*Brief:*
Without including any images, repeat the data exactly.

*Data excerpt:*

▽

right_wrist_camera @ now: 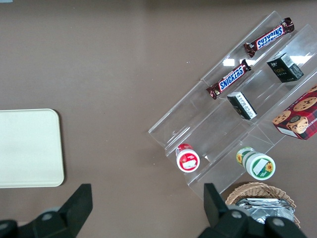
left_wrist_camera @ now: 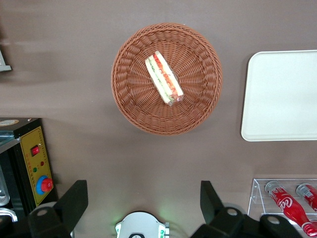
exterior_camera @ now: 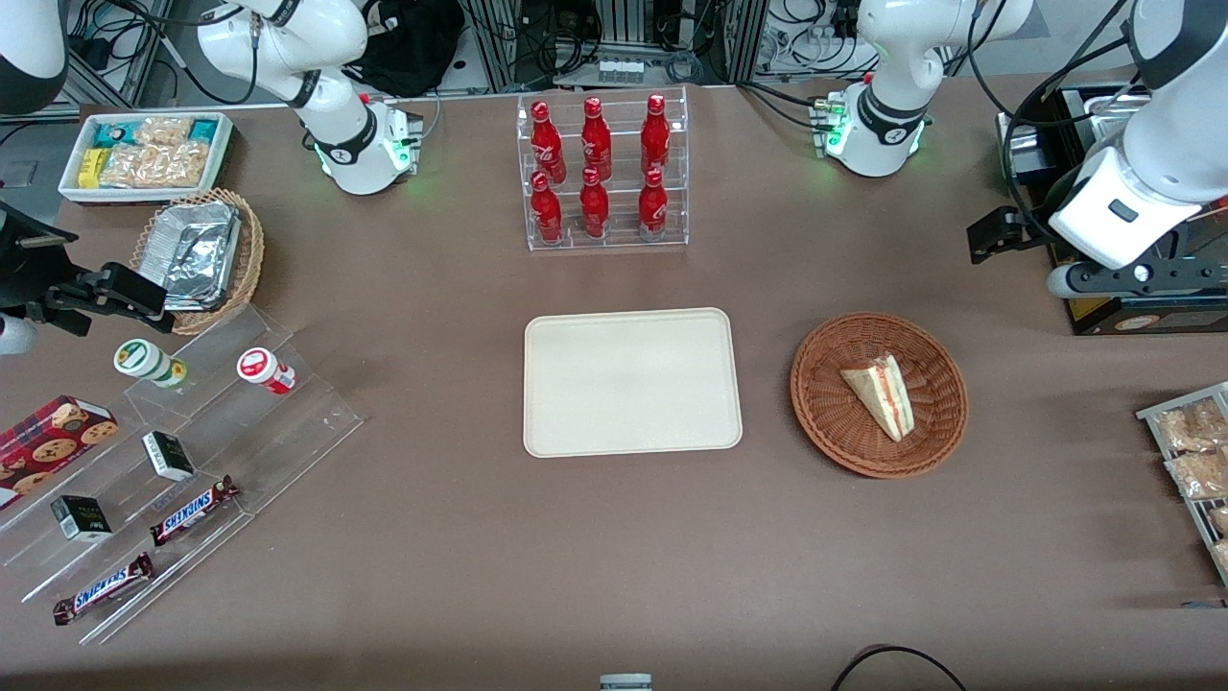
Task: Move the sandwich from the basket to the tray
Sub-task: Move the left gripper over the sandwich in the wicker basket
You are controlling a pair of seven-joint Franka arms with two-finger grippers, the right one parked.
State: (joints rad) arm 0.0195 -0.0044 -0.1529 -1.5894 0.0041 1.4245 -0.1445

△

*Your response:*
right_wrist_camera @ now: 
left_wrist_camera @ now: 
exterior_camera @ now: 
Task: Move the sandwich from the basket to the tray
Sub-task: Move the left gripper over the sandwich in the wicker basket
You are controlling a pair of seven-joint Franka arms with two-finger grippers, the right one parked.
State: (joints rad) arm 0.0195 -0.0044 -0.1529 -1.5894 0.0041 1.4245 -0.1445

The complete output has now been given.